Они сошли на остановке «Сан-Стае» и пересекли небольшую площадь перед мощными известняковыми колоннами самого храма Сан-Стае. Оттуда они последовали переулком, минуя подъезд, где какая-то старуха, поставив рядом пластиковые пакеты, пристроилась помочиться. Марко отвел взгляд, возможно смущенный, но Люси уставилась на старуху, которая опустила глаза, завороженно следя за тем, как из нее извергается желтая струя. Чуть подальше переулок выходил на небольшую площадь, где мальчишки гоняли мяч, ударяя им о стену, в то время как их родители, рассевшись на креслах и скамьях, курили, наблюдали за игрой и потягивали коктейли из банок.

— Это ваша площадь, — улыбнулся Марко, — очень симпатичная площадь.

Люси кивнула. По ту сторону симпатичной площади тянулся тихий узкий канал. Пройдя несколько шагов по берегу, Марко остановился.

— Тут, — кивнул он. — Вот тут. — Марко поставил саквояж на землю и снова улыбнулся, когда Люси протянула ему руку в знак благодарности.

Он вручил ей конверт, где лежал ключ, затем написал что-то на обороте карточки:

— Это мой телефон и адрес. Если у вас возникнут какие-нибудь трудности… — Он помедлил, сочиняя в уме предложение. — Звоните без колебаний. — Явно довольный своим английским, он слегка поклонился и направился в сторону площади.

Люси осталась одна; тени расчертили отвесные стены, окна и маленькие балкончики домов. Она помедлила перед дверью своего нового жилища, закрыла глаза и позволила себе на мгновение застыть, прежде чем решительно повернуть ключ.


Всю ночь она проспала как убитая, не озаботившись даже тем, чтобы распаковаться или поесть.
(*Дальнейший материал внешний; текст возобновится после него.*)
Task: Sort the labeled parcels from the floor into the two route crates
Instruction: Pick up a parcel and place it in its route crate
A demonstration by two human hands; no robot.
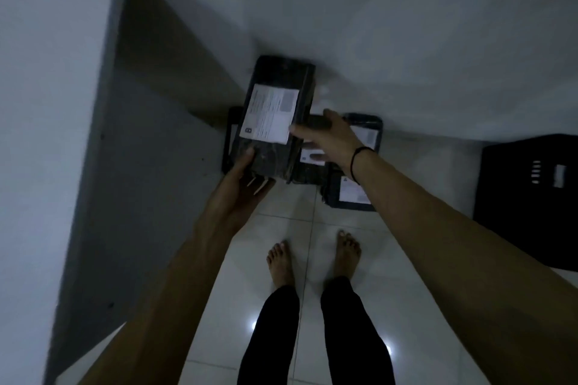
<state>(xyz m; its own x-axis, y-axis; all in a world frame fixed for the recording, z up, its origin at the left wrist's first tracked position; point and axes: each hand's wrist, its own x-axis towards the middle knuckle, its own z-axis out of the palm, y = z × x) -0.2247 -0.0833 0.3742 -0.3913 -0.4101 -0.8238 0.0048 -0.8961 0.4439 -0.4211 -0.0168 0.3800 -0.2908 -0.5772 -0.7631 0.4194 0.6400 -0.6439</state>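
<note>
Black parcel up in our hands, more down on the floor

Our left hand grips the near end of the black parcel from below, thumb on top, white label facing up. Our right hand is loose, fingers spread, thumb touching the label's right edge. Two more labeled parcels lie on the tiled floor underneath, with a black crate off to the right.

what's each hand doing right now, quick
Left hand: holds the black labeled parcel from below, thumb on its face.
Right hand: open, fingers fairly straight, touching the parcel's right edge; blurred.
</note>
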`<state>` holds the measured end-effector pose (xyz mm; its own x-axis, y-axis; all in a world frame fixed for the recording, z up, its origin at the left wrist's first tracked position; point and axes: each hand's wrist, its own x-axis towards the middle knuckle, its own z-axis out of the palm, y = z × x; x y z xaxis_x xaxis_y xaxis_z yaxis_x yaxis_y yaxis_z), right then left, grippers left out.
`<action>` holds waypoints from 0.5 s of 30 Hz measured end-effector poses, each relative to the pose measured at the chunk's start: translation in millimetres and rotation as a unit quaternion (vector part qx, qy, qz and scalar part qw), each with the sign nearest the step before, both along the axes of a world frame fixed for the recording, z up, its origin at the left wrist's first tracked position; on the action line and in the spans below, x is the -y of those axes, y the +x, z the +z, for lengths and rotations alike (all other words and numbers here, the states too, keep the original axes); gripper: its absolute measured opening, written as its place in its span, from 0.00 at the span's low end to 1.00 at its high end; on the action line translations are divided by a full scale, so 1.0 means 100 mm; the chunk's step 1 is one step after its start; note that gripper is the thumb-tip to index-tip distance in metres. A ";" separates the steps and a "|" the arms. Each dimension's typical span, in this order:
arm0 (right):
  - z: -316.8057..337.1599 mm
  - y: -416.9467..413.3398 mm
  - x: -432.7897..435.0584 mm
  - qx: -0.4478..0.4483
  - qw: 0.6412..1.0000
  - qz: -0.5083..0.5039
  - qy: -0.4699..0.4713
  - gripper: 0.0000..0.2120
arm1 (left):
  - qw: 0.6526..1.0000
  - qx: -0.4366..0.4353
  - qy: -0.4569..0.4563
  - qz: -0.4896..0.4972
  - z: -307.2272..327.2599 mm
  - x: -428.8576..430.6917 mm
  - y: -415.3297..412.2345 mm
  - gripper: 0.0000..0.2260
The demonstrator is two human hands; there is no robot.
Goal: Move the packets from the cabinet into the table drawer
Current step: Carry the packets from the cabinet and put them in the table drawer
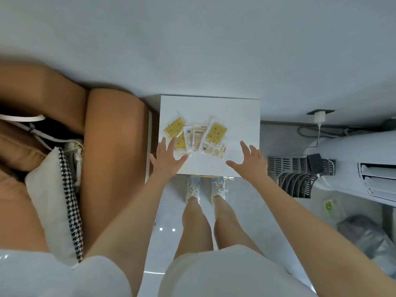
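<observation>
From the head camera we look straight down at a small white table that stands against a pale wall. A loose heap of packets lies on its top, toward the near left part: some are yellow with dark dots, others clear with pale printed inserts, and they overlap one another. We cannot tell from here whether a drawer is open below the top.

Our left hand hovers over the near left edge of the table, fingers spread wide, its fingertips reaching the nearest yellow packet; we cannot tell whether they touch it. Our right hand is spread wide as well, over the near right corner, apart from the heap and holding nothing.

Below the table edge we see our two legs and pale sneakers on a glossy floor. To the left stands a tan sofa with a white cushion edged in black-and-white check. To the right a white appliance lies beside dark grilles, with a charger plugged in at the wall.
</observation>
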<state>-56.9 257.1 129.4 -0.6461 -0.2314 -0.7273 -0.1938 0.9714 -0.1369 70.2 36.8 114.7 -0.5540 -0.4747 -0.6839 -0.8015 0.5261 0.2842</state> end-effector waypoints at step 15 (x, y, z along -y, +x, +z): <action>-1.75 -0.15 0.75 -0.021 0.965 -0.253 -0.070 0.39 | 0.993 -0.029 -0.116 0.015 -1.79 0.61 -0.36 0.26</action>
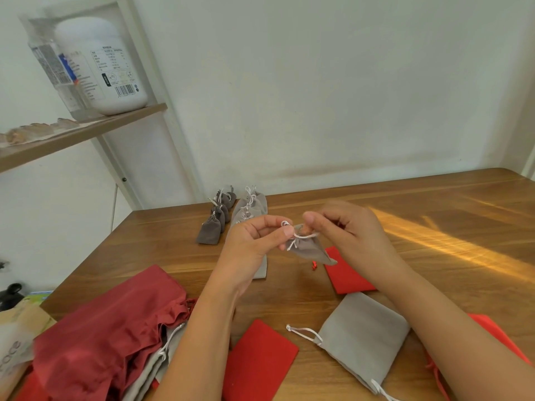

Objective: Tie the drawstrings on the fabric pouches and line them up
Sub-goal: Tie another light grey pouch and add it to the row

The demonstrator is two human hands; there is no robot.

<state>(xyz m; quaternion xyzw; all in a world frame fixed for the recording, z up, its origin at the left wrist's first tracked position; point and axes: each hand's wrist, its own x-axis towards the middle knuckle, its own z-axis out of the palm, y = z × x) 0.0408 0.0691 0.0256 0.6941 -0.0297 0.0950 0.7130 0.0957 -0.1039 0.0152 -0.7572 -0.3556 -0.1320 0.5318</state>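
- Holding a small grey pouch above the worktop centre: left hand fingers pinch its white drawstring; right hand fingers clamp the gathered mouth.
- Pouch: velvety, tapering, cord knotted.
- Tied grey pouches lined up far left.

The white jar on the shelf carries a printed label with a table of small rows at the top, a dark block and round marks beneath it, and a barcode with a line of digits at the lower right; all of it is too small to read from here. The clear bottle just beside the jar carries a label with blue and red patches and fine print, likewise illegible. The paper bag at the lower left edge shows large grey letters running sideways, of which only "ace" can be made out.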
В какой-то момент она проснулась — очертания предметов показались ей призрачными, незнакомые тени лежали вокруг — и тихонько продолжала лежать в ошарашивающей безымянной тьме, пока сознание ее не прояснилось и не подсказало, где она; тогда Люси снова закрыла глаза и погрузилась в мертвый сон путешественника.

Но колокола разбудили ее. Все колокола в городе — на церквах, площадях, капеллах, башнях — возглашали наступление нового дня. Близкие и далекие, ясные и чуть различимые, они гудели, трезвонили и перекликались в лад и не в лад, то сплетаясь в некую мелодию, то разражаясь музыкальным хаосом, спотыкаясь и путаясь, пока последний из них наконец не впал в молчание гаснущей, как свеча, нотой.

Город все еще пробуждался, когда Люси спустилась вниз и вышла на площадь. Кафе только открывались, к ним подвозили на ручных тележках хлеб, булочки, круассаны и фрукты. Вдыхая прохладный чистый воздух, в котором уже плавал аромат кофе, и прислушиваясь к нарастающему шуму и гомону наступающего делового дня, плеску воды в канале, Люси улыбнулась про себя, и ее губы расплылись в довольном полусонном зевке.